The trees have had more historical significance than any other aspect of Blue Elbow Swamp. As one of only a few bald cypress and tupelo gum bottomland hardwood areas along the upper Texas coast, the swamp encompasses the transition zone from freshwater cypress swamp to coastal marsh. Once a full forest of valuable wood. the land played its most significant role in the logging industry of the Orange area.
Throughout the 1800s and early 1900s, as east Texas was settled by Europeans, the huge bald cypress and water tupelo became valuable building materials in the region and around the world due to their tendency to resist decay. Using a method called girdling. loggers cut through the bark around the base of the tree to kill it and let it dry our. The trees remained standing in that condition until flooding occurred during the winter, then were cut and floated down the Sabine River to the sawmills. Some of the stumps still bear these bark marks at their bases more than 100 years later.
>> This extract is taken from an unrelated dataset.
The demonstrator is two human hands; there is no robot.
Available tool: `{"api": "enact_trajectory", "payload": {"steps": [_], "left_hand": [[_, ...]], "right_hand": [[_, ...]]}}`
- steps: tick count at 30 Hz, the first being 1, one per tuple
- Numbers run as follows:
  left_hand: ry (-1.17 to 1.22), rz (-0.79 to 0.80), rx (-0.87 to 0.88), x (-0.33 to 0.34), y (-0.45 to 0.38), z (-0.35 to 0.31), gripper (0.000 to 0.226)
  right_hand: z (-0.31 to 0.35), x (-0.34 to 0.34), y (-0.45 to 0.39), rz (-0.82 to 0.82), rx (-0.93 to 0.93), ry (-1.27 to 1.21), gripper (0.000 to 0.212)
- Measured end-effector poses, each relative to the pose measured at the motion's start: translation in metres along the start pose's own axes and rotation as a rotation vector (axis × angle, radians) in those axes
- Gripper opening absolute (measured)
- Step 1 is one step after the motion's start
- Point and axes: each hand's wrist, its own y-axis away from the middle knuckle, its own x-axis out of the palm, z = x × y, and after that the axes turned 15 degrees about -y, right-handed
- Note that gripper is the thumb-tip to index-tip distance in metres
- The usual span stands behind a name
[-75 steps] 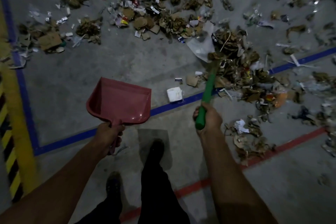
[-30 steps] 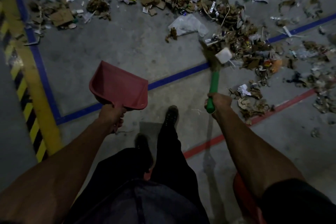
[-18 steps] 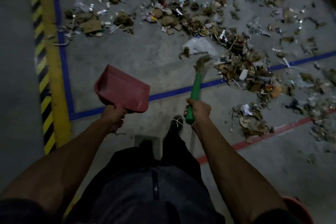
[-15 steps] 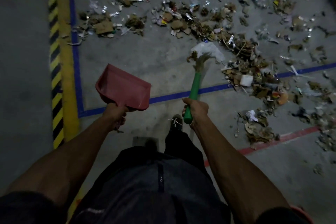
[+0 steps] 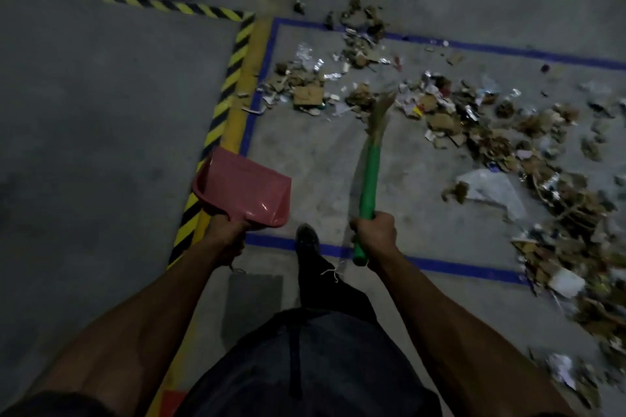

While early means of logging did little permanent damage to Blue Elbow Swamp, equipment and methods used during the 1940s caused lasting damage to the ecosystem. The use of heavy diesel-powered draglines and wince boats helped loggers speed up productivity but also disrupted the proper flow of water for the growth of trees. The once full forest of valuable wood stands today as a landscape scattered with moss and cypress stumps.
Did You Know?
Because cypress resists rot, it was extremely desirable for construction in humid climates. Shipped from Orange to areas around the world, most of the famous plantation homes in the south were built of cypress and tupelo shingles.